PROBLEM DETAILS ▸ Return all of the data verbatim, dropping any picture.

»»

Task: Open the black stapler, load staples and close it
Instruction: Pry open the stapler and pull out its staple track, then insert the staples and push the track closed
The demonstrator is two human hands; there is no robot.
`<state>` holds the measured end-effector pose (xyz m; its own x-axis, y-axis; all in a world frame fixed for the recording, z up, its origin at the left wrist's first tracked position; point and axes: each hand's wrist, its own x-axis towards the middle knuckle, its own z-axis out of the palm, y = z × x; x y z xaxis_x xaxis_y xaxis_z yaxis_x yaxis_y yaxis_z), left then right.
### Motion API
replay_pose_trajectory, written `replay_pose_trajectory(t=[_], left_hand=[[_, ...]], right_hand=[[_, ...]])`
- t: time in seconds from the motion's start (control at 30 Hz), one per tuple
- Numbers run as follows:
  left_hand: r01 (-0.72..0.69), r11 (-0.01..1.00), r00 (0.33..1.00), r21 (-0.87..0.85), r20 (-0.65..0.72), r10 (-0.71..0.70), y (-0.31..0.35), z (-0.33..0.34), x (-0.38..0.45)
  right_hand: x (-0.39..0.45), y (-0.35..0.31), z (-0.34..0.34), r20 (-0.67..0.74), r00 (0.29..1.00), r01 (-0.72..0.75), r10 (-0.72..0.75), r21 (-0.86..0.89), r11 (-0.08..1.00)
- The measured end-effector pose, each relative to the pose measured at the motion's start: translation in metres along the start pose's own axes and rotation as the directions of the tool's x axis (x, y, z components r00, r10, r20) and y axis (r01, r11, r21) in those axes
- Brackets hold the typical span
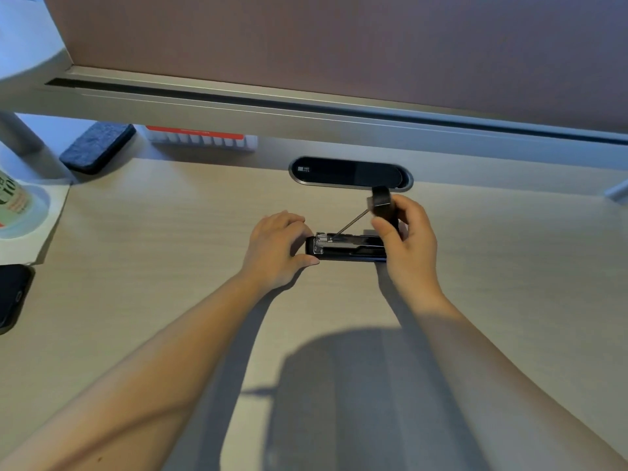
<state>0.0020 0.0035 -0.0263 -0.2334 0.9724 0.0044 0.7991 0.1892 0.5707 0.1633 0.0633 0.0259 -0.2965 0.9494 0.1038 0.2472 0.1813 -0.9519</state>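
Observation:
The black stapler (346, 248) lies on the light wooden desk (170, 266), its top arm (382, 200) swung up and back. A thin spring rod runs from the raised arm down to the metal staple channel (334, 240), which is exposed. My left hand (277, 249) grips the stapler's front end and holds the base down. My right hand (406, 239) holds the raised top arm at the hinge end. Whether staples lie in the channel is too small to tell.
An oval cable grommet (350, 173) sits just behind the stapler. At the back left are a grey felt eraser (98, 147) and a red-and-white box (200, 137). A phone (12, 297) and a paper with a can (20, 212) lie at the left edge.

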Motion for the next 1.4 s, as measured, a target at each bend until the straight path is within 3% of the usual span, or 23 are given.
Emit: replay_pose_trajectory(t=[0.17,0.27,0.4,0.47,0.6,0.73,0.87,1.0,1.2,1.4], left_hand=[[-0.003,1.000,1.000,0.020,-0.028,0.004,-0.004,-0.003,-0.002],[0.008,0.999,0.999,0.034,-0.034,-0.007,-0.001,-0.002,-0.003],[0.041,0.999,0.998,0.017,-0.051,-0.040,0.002,0.002,-0.007],[0.049,0.999,0.997,0.019,-0.054,-0.048,0.004,0.004,-0.010],[0.048,0.999,0.995,0.024,-0.084,-0.046,0.007,0.005,-0.012],[0.058,0.998,0.992,0.038,-0.118,-0.053,0.009,0.012,-0.018],[0.072,0.996,0.987,0.047,-0.146,-0.064,0.018,0.020,-0.033],[0.050,0.998,0.986,0.044,-0.161,-0.042,0.027,0.030,-0.055],[0.043,0.998,0.985,0.041,-0.167,-0.035,0.045,0.044,-0.101],[0.091,0.995,0.976,0.038,-0.200,-0.081,0.062,0.053,-0.139]], right_hand=[[0.000,0.004,-0.008,-0.225,0.973,-0.049,0.047,0.000,0.999],[0.004,0.011,-0.019,-0.321,0.934,-0.141,0.157,0.073,0.987],[0.012,0.022,-0.030,-0.291,0.867,-0.281,0.404,0.384,0.879],[0.015,0.029,-0.035,-0.249,0.850,-0.349,0.465,0.395,0.850],[0.014,0.045,-0.046,-0.206,0.858,-0.414,0.471,0.269,0.870],[-0.002,0.057,-0.060,-0.213,0.922,-0.316,0.324,0.072,0.946],[-0.043,0.064,-0.079,-0.021,0.989,-0.145,0.146,-0.308,0.940],[-0.084,0.074,-0.100,0.164,0.985,0.045,0.055,-0.553,0.832],[-0.142,0.076,-0.119,0.145,0.989,0.108,-0.003,-0.720,0.685],[-0.176,0.075,-0.120,0.004,0.994,0.077,-0.105,-0.707,0.703]])
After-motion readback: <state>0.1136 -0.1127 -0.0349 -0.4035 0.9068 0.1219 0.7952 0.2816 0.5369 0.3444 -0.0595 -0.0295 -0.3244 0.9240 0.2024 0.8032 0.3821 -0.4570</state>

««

RESULT OF THIS EXERCISE ▸
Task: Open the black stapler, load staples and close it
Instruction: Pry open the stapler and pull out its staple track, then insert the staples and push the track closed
The demonstrator is two human hands; there is no robot.
`<state>` holds the measured end-effector pose (xyz m; its own x-axis, y-axis; all in a world frame fixed for the recording, z up, its origin at the left wrist's first tracked position; point and axes: each hand's wrist, its own x-axis towards the middle knuckle, its own z-axis out of the palm, y = z × x; x y z xaxis_x xaxis_y xaxis_z yaxis_x yaxis_y yaxis_z), left then right.
### Motion API
replay_pose_trajectory, written `replay_pose_trajectory(t=[_], left_hand=[[_, ...]], right_hand=[[_, ...]])`
- t: time in seconds from the motion's start (control at 30 Hz), one per tuple
- Numbers run as follows:
  left_hand: r01 (-0.72..0.69), r11 (-0.01..1.00), r00 (0.33..1.00), r21 (-0.87..0.85), r20 (-0.65..0.72), r10 (-0.71..0.70), y (-0.31..0.35), z (-0.33..0.34), x (-0.38..0.45)
  right_hand: x (-0.39..0.45), y (-0.35..0.31), z (-0.34..0.34), r20 (-0.67..0.74), r00 (0.29..1.00), r01 (-0.72..0.75), r10 (-0.72..0.75), r21 (-0.86..0.89), r11 (-0.08..1.00)
- The measured end-effector pose, each relative to the pose measured at the motion's start: translation in metres along the start pose's own axes and rotation as the directions of the tool's x axis (x, y, z components r00, r10, r20) and y axis (r01, r11, r21) in those axes
- Brackets hold the typical span
<state>0.0020 0.0035 -0.0263 -0.2334 0.9724 0.0044 0.7991 0.1892 0.5707 0.1633 0.0633 0.0259 -0.2965 0.9494 0.1038 0.2472 0.1813 -0.9519</state>
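Observation:
The black stapler (346, 248) lies on the light wooden desk (170, 266), its top arm (382, 200) swung up and back. A thin spring rod runs from the raised arm down to the metal staple channel (334, 240), which is exposed. My left hand (277, 249) grips the stapler's front end and holds the base down. My right hand (406, 239) holds the raised top arm at the hinge end. Whether staples lie in the channel is too small to tell.
An oval cable grommet (350, 173) sits just behind the stapler. At the back left are a grey felt eraser (98, 147) and a red-and-white box (200, 137). A phone (12, 297) and a paper with a can (20, 212) lie at the left edge.
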
Motion for the next 1.4 s, as measured, a target at each bend until the straight path is within 3% of the usual span, or 23 are given.
Emit: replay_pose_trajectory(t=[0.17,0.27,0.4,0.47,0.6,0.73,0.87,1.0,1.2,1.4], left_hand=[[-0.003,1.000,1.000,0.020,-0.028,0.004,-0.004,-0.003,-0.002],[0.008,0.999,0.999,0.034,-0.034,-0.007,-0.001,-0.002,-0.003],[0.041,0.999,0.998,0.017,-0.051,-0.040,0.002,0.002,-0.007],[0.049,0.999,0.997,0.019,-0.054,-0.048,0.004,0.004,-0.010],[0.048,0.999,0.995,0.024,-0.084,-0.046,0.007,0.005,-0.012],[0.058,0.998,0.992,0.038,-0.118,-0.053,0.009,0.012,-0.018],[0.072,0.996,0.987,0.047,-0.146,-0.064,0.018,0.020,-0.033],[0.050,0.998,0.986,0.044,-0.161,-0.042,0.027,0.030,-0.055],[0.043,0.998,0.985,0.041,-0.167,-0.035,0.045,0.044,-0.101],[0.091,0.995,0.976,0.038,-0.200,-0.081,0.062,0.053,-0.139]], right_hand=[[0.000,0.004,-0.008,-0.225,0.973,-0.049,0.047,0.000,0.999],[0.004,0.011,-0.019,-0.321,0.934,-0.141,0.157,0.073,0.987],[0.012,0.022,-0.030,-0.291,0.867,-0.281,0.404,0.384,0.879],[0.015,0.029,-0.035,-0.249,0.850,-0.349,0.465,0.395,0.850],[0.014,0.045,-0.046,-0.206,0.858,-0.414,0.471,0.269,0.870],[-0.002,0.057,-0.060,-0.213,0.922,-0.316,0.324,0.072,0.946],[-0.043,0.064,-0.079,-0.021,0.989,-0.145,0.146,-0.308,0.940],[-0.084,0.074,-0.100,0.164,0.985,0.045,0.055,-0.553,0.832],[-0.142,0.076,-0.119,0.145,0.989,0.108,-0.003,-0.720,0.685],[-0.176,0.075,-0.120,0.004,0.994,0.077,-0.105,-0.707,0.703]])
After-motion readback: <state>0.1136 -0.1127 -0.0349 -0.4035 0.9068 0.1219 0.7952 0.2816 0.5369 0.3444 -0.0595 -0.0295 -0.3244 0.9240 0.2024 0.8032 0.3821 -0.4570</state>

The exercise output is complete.